Description of the task: Reproduce exactly the final portion of the data: every line from the one containing "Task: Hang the" through the last line, inclusive.

....

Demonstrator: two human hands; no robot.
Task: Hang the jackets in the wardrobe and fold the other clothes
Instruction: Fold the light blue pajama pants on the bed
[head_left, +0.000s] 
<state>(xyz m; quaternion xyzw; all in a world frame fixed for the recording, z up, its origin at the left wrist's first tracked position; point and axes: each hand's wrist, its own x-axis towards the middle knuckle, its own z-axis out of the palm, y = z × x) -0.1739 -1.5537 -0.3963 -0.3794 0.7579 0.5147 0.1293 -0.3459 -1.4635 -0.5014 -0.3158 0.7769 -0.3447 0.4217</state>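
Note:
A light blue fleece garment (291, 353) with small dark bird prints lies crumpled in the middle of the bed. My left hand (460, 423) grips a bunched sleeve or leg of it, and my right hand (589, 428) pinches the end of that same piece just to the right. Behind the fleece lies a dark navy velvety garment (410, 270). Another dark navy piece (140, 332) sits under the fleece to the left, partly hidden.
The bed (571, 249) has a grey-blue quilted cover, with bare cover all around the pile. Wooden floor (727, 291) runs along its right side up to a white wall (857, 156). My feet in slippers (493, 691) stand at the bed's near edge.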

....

Written solution:
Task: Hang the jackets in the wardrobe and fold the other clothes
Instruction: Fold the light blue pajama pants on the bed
[head_left, +0.000s] 
<state>(xyz m; quaternion xyzw; all in a world frame fixed for the recording, z up, its origin at the left wrist's first tracked position; point and axes: each hand's wrist, its own x-axis towards the middle knuckle, its own z-axis out of the palm, y = z × x) -0.1739 -1.5537 -0.3963 -0.3794 0.7579 0.5147 0.1293 -0.3459 -1.4635 -0.5014 -0.3158 0.7769 -0.3447 0.4217</state>
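Note:
A light blue fleece garment (291, 353) with small dark bird prints lies crumpled in the middle of the bed. My left hand (460, 423) grips a bunched sleeve or leg of it, and my right hand (589, 428) pinches the end of that same piece just to the right. Behind the fleece lies a dark navy velvety garment (410, 270). Another dark navy piece (140, 332) sits under the fleece to the left, partly hidden.
The bed (571, 249) has a grey-blue quilted cover, with bare cover all around the pile. Wooden floor (727, 291) runs along its right side up to a white wall (857, 156). My feet in slippers (493, 691) stand at the bed's near edge.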

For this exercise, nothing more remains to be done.